• [Activity] Go through the listing below and output exactly the line with "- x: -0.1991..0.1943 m", the line with "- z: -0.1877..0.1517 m", and each line between; omit the rest.
[Supplied data]
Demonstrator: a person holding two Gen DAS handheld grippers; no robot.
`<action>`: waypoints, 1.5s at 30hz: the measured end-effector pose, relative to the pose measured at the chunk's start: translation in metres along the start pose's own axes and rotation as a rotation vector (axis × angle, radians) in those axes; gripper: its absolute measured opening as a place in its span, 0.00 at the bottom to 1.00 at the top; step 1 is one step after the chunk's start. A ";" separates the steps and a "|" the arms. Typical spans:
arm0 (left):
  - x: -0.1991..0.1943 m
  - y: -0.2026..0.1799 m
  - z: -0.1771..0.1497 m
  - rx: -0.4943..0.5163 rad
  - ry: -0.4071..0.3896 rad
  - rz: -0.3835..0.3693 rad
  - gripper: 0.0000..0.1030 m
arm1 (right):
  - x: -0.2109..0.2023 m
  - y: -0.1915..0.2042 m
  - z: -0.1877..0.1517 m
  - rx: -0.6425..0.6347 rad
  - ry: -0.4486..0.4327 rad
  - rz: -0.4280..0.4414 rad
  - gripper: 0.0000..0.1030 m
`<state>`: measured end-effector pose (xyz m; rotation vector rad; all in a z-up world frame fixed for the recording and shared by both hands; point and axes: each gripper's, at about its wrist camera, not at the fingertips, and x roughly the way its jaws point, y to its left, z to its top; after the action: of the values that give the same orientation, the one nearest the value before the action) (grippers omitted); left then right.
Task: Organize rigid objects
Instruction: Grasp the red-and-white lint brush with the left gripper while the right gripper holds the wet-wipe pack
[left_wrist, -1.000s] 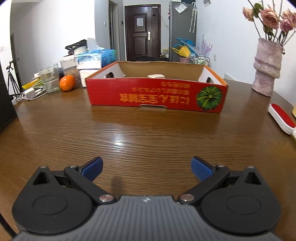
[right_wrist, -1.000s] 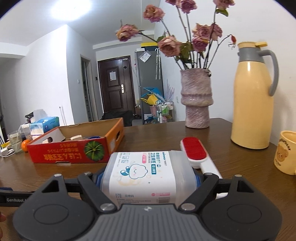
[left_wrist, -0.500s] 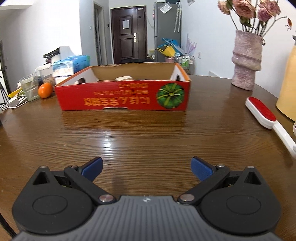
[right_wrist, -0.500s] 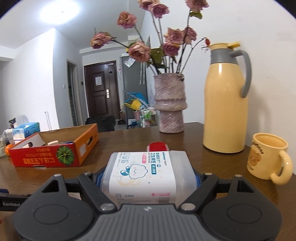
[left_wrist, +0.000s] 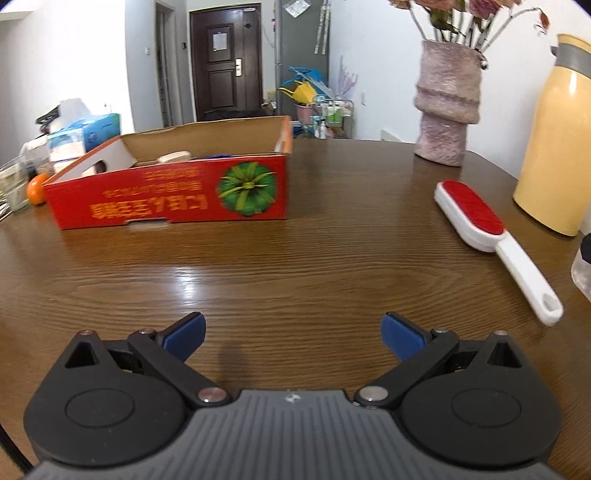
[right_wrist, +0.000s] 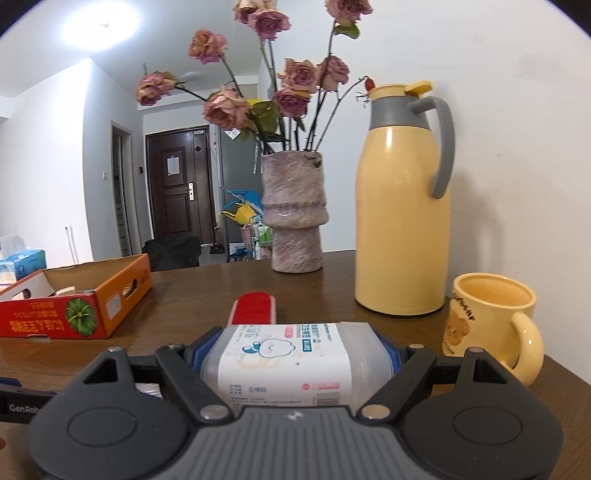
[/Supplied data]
• [Written answer]
  - x: -0.1991..0.1943 m
  - y: -0.2026..0.1799 m
  - z: -0.1771..0.1497 m
  - rx: -0.4943..0.5163 rad
  - ry: -0.4071..0.3896 rad
  - rz: -0.3835..0.3693 rad
  - gripper: 0.0000..0.1030 m
arm1 (right):
  - x: -0.2109..0.2023 m
  - y: -0.1915..0.2042 m
  - z: -0.1877..0.1517 m

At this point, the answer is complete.